Macroeconomic and Financial Sector Implications
The shift away from KPR has broader implications for both the Indonesian economy and its financial sector:
- Impact on Banks: Commercial banks, traditionally major players in the mortgage market, face challenges. A reduced demand for KPR means slower growth in their mortgage portfolios, potentially impacting profitability and asset growth. Banks may need to innovate their KPR products, streamline processes, or explore partnerships to remain relevant. They might also intensify competition for the remaining KPR-eligible market segment.
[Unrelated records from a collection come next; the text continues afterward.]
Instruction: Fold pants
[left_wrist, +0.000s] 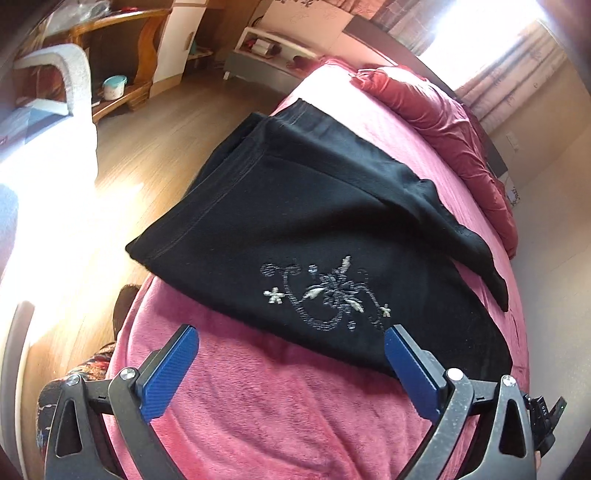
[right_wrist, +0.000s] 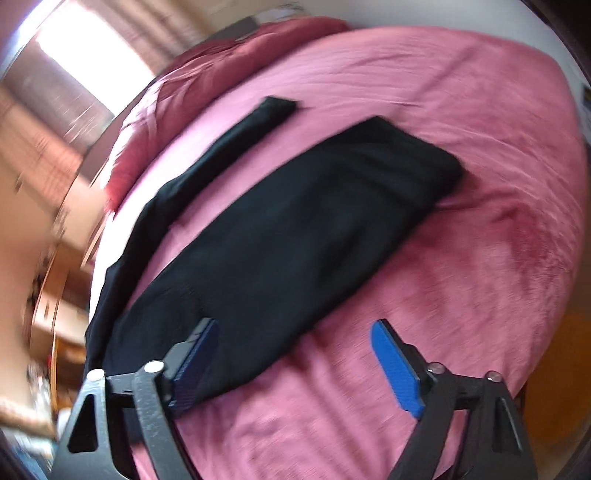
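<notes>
The black pants (left_wrist: 295, 221) lie folded on a pink blanket (left_wrist: 258, 406) that covers the bed, one edge of the stack close to the bed's side above the wood floor (left_wrist: 147, 147). Silver embroidery (left_wrist: 325, 295) shows on the top layer, facing the left gripper (left_wrist: 291, 347). A loose strip of the same black cloth (left_wrist: 461, 229) trails off toward the red quilt (left_wrist: 443, 122) bunched at the far end.

The left gripper hangs just short of the near edge of the pants, its blue pads (left_wrist: 170, 373) spread wide with nothing between them; the right-hand pad reaches over the cloth's edge in the view, though contact cannot be told.

In the blurred right wrist view, the right gripper (right_wrist: 295, 332) is likewise wide open and holds nothing. Its left pad (right_wrist: 195, 362) overlaps the pants (right_wrist: 295, 229), its other pad (right_wrist: 395, 369) is over bare blanket (right_wrist: 443, 295)
</notes>
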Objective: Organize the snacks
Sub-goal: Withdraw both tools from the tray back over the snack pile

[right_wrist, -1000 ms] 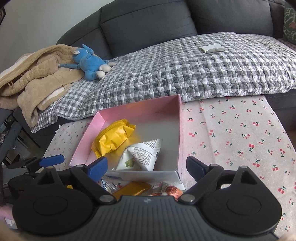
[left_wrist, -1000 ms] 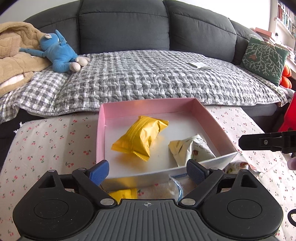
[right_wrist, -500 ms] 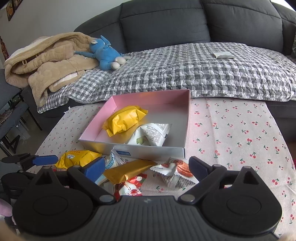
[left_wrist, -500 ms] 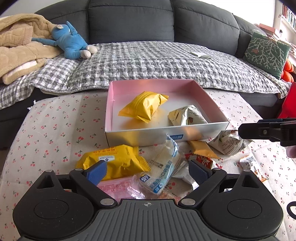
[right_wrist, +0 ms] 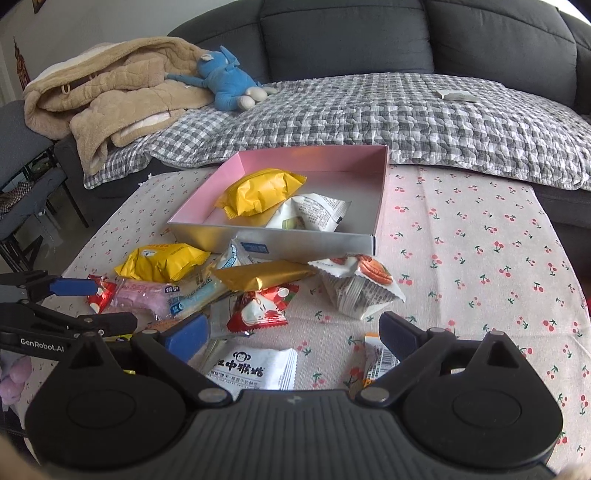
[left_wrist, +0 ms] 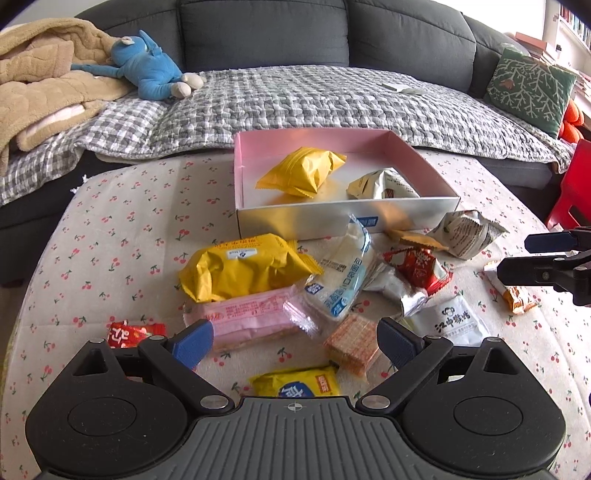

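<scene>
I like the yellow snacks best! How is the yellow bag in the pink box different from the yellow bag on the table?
The yellow bag in the box lies inside the pink box; the yellow bag on the table lies outside, in front of it. The boxed one shows plain yellow wrapper; the table one shows a white label and orange print. The table one overlaps a pink packet; the boxed one does not. Both are puffy, crinkly and sealed.

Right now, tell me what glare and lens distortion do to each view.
Left wrist view: the box front wall reflects yellow from a wrapper, the window blows out top right, the sofa bows. Right wrist view: even light, table edges curve, corners vignette black.
</scene>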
- Financial Stability: From Bank Indonesia’s perspective, the reduction in KPR reliance, particularly for unbuilt properties, contributes to greater financial stability. It reduces systemic risk associated with potential defaults on highly leveraged, unfinished projects. While developer-provided financing introduces new risks, these are typically less systemic than widespread bank mortgage defaults.
- Housing Sector Contribution to GDP: The housing and construction sector is a significant contributor to Indonesia’s GDP. While the financing methods are changing, sustained demand for housing, as long as it translates into actual sales and construction, will continue to support economic growth. The key is ensuring that these new financing models are sustainable and do not introduce new forms of instability.
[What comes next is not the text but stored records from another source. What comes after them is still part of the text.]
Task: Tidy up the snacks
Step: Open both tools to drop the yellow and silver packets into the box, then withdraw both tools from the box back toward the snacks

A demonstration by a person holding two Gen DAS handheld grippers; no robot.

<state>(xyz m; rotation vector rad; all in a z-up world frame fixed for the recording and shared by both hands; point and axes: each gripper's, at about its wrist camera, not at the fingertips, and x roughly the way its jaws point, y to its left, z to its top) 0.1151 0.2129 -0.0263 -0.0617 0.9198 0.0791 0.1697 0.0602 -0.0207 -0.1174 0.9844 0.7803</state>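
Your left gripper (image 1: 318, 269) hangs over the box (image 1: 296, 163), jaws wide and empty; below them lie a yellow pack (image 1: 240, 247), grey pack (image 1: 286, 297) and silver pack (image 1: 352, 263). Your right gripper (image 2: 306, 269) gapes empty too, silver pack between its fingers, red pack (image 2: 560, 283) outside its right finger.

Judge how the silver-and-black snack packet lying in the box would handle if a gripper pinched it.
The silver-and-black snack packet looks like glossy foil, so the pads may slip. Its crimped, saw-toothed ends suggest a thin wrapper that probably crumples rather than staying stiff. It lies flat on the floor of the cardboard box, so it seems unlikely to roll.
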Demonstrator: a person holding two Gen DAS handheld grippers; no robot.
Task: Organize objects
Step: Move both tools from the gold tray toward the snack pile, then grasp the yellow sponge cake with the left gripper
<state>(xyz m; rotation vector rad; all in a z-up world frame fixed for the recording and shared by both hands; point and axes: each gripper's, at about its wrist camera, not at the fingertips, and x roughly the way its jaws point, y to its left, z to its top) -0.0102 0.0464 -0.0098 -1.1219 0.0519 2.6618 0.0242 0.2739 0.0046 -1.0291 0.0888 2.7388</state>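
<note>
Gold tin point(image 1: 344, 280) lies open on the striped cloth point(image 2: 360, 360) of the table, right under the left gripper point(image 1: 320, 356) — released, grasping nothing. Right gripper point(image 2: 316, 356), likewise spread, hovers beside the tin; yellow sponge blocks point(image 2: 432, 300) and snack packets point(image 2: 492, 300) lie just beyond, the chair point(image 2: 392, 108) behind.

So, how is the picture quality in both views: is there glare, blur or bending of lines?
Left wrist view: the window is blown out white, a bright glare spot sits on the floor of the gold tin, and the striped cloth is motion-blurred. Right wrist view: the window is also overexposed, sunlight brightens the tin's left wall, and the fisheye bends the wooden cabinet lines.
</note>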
- Consumer Protection Concerns: While BI’s policies aim to protect consumers from developers, direct developer financing might lack the same level of regulatory oversight and consumer protection mechanisms as bank-issued KPRs. This could potentially expose consumers to different kinds of risks, such as less transparent interest calculations or more rigid default clauses.
Challenges and Opportunities for a New Housing Paradigm
The current environment presents both challenges and opportunities for all stakeholders:
- Challenges:
- Developer Cash Flow: Managing longer installment periods requires robust financial planning and sufficient capital reserves for developers.
- Consumer Risk: Buyers using developer-provided financing may have less recourse in case of disputes or project issues compared to bank-backed mortgages.
- Affordability: The high down payment requirement (30% LTV) remains a significant barrier for many middle and lower-income households.
- Opportunities:
- Innovation in Financing: The market is ripe for innovative financing solutions, potentially involving fintech companies or alternative lenders.
- Market Segmentation: Developers can better segment their offerings, catering to cash buyers, KPR-eligible buyers, and those requiring flexible developer installments.
- Stronger Project Delivery: With less reliance on pre-selling for initial funding, developers may be incentivized to demonstrate greater financial strength and project readiness, leading to higher quality and timely delivery.
- Enhanced Financial Stability: The overall prudential framework contributes to a more resilient housing market, less prone to speculative bubbles.
In conclusion, Bank Indonesia’s strategic interventions have irrevocably altered the financing landscape of Indonesia’s housing market. The era of predominant KPR reliance for new property purchases appears to be waning, giving way to a more diversified approach dominated by cash payments and developer-facilitated installment plans. While this shift presents immediate challenges for traditional lenders and requires significant adaptation from developers like Paramount Land, it also paves the way for a potentially more stable, consumer-centric, and innovative housing sector in Indonesia. The continuous underlying demand for homes, driven by demographic and economic fundamentals, will ensure that the market remains dynamic, compelling all players to constantly evolve and adapt to this new paradigm.